Concerned residents gathered outside the Claremont Main Road Mosque to protest the army being brought to the Cape Flats.
Among those in attendance were members of the mosque, surrounding church group leaders, members of the Alcardo Andrews Foundation (AAF) and MOMS Move For Justice Peace and Reconciliation, a support group in Hanover Park.
Most protesters held placards that stated: “We need social workers and treatment centres”, “Children and families live in fear on the Cape Flats” and “Protect the children and elderly”.
During Jumu’ah prayers, Henrietta Abrahams, a community leader in Bonteheuwel, reflected on some of the realities facing working class communities in Cape Town.
“We can complain and blame government, and believe you me; we give them hell in the boardroom and on the streets when we protest.
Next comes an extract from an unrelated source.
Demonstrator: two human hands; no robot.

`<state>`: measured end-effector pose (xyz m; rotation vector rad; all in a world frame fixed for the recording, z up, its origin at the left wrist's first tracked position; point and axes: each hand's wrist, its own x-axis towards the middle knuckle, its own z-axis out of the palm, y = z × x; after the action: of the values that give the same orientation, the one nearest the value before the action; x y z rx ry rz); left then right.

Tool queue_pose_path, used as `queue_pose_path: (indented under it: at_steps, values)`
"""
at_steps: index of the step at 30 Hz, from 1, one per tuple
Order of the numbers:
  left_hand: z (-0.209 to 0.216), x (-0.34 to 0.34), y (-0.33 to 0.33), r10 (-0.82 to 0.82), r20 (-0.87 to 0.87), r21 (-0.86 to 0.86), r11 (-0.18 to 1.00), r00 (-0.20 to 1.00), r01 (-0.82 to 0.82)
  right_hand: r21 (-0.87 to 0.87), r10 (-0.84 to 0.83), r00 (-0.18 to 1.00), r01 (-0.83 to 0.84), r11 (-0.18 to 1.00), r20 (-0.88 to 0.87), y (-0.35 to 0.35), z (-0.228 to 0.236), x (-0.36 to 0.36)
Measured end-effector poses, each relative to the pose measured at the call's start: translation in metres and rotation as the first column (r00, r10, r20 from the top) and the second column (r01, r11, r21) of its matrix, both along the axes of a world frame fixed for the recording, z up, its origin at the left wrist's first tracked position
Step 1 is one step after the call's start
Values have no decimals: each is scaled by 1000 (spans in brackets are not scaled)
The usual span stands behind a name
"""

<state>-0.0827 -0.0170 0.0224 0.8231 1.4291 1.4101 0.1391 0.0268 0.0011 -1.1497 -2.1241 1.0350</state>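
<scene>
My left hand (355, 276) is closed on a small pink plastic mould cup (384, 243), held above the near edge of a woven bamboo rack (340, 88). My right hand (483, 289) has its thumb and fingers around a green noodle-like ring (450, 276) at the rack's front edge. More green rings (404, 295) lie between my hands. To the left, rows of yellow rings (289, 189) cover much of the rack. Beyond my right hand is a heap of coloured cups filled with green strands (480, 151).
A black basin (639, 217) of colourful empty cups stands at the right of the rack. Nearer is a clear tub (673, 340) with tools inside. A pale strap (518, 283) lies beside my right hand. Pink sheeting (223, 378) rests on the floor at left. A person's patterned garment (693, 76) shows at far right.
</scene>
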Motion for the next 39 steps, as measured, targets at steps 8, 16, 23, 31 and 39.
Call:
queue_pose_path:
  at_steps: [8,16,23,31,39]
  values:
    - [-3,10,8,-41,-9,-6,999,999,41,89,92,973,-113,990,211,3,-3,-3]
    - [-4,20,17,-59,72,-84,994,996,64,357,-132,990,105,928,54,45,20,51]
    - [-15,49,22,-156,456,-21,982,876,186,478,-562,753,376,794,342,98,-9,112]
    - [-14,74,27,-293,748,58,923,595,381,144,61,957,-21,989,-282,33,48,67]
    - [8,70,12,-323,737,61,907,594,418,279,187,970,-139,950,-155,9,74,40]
They’re one part of the problem and also a critical part of the solution. But today I want to focus on us, ordinary citizens, and what we can do,” she said
“The government has deployed the SANDF to our areas but that’s not the troops we need to deal with our multifaceted problems. They’ll have very limited impact,” she said
“Our communities are unemployed or work low level jobs with low wages. Send in an army of skills development practitioners with facilities and resources that will equip our people with the skills necessary to eke out a decent living, skills that can end slave wages,” she added.
Claremont Main Road Mosque Imam Rashied Omar said: “Our people need to wake up.
“There is a war on the Cape Flats and it has been a low intensity war for a very long time, but it spikes up and down. There’s an army there but we also need an army of social workers, doctors, lawyers and people with skills. We don’t only want charity but solidarity. Hopefully we can make a start at this mosque,” said Omar.
“One of the key things is that our people need to be organised. Our young people are floating on cyberspace, sadly, they don’t even know who their neighbours are. Once they are organised and we have a network, then the power lies in our collective action and not individuals. Our young people have lots of energy, those energies need to be channeled into constructive activity.”
Avril Andrews, from AAF, said they will be marching to Parliament next month to bring awareness about what is happening on the Cape Flats.
“We will get communities and different organisations to march to Parliament with their grievances regarding the whole situation.
“We have already lost a number of people and would not like that to happen to others. The plan is to tell the government that we should look at solutions but to involve the public as well. Together we can make a difference,” she said.